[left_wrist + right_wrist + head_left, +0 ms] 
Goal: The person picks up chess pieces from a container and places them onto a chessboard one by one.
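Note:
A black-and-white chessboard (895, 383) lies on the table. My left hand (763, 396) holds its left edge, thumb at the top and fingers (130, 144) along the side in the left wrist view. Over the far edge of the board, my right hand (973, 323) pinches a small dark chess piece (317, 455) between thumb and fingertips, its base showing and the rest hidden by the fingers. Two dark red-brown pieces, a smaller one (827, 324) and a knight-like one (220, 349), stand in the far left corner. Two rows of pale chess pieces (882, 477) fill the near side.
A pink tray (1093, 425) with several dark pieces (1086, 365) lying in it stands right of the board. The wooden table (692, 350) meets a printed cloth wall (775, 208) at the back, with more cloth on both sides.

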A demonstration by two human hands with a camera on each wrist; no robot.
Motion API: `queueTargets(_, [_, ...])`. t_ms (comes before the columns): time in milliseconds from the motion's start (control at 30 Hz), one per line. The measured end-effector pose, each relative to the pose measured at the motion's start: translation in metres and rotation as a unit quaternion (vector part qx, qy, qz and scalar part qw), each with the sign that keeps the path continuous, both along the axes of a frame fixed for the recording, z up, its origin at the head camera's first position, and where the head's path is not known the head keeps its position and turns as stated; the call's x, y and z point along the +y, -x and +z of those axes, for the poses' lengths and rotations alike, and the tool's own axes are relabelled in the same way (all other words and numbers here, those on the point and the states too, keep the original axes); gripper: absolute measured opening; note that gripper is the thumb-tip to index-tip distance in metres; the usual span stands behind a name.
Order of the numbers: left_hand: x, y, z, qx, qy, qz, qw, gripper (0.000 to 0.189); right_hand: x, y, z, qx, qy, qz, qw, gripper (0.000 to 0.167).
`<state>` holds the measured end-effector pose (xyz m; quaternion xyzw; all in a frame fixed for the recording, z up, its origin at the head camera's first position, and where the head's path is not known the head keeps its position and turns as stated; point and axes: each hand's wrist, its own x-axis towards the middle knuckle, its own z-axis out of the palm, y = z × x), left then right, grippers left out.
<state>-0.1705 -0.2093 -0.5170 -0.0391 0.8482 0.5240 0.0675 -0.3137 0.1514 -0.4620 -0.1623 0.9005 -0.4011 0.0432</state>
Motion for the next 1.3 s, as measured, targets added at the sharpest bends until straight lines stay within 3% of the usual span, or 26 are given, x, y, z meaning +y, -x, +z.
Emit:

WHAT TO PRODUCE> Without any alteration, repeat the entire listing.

TASK RESULT>
[left_wrist + right_wrist + head_left, +0 ms] 
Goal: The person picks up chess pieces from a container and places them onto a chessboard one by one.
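Note:
A black-and-white chessboard (895, 383) lies on the table. My left hand (763, 396) holds its left edge, thumb at the top and fingers (130, 144) along the side in the left wrist view. Over the far edge of the board, my right hand (973, 323) pinches a small dark chess piece (317, 455) between thumb and fingertips, its base showing and the rest hidden by the fingers. Two dark red-brown pieces, a smaller one (827, 324) and a knight-like one (220, 349), stand in the far left corner. Two rows of pale chess pieces (882, 477) fill the near side.
A pink tray (1093, 425) with several dark pieces (1086, 365) lying in it stands right of the board. The wooden table (692, 350) meets a printed cloth wall (775, 208) at the back, with more cloth on both sides.
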
A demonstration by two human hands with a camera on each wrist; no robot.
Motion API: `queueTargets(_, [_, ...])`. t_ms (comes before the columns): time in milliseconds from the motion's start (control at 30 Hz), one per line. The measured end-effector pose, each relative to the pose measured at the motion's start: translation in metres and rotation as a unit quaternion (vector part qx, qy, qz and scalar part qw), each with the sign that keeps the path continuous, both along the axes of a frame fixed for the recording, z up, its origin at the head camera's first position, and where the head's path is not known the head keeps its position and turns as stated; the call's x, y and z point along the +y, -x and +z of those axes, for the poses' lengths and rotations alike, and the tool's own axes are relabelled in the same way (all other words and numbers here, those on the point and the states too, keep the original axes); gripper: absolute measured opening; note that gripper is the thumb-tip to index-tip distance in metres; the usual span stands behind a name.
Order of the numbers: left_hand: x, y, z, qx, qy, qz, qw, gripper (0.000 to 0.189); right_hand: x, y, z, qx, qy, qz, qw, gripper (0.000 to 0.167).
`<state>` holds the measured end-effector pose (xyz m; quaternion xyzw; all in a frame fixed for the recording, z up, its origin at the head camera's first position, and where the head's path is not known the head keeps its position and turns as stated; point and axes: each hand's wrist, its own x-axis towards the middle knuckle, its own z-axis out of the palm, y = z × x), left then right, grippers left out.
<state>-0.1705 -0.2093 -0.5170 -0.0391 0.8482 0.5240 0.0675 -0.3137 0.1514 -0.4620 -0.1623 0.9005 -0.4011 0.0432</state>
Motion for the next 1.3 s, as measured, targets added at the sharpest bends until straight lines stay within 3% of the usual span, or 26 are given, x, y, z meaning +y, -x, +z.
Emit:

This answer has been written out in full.